• ASSIGNMENT:
Skip the pictures and restate, word for word, the lines from the one containing "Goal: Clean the" to the end of the data below.

══ SUPPLIED DATA

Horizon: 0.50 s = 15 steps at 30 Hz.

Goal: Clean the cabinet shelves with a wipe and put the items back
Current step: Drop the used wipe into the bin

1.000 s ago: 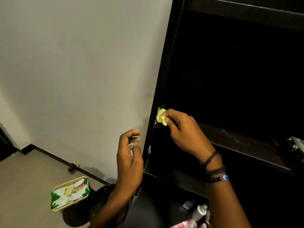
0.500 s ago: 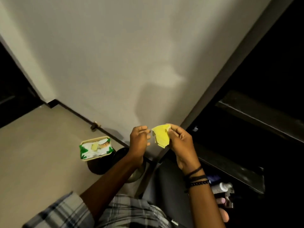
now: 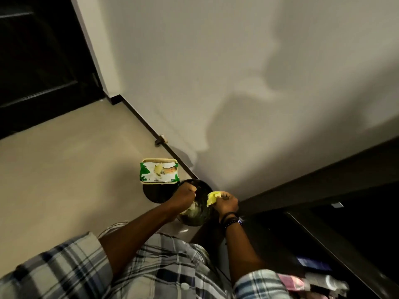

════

• TASK ANSWER:
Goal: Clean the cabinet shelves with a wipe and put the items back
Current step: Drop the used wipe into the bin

1.000 s ago: 
0.500 s ago: 
now: 

The answer contains nothing more.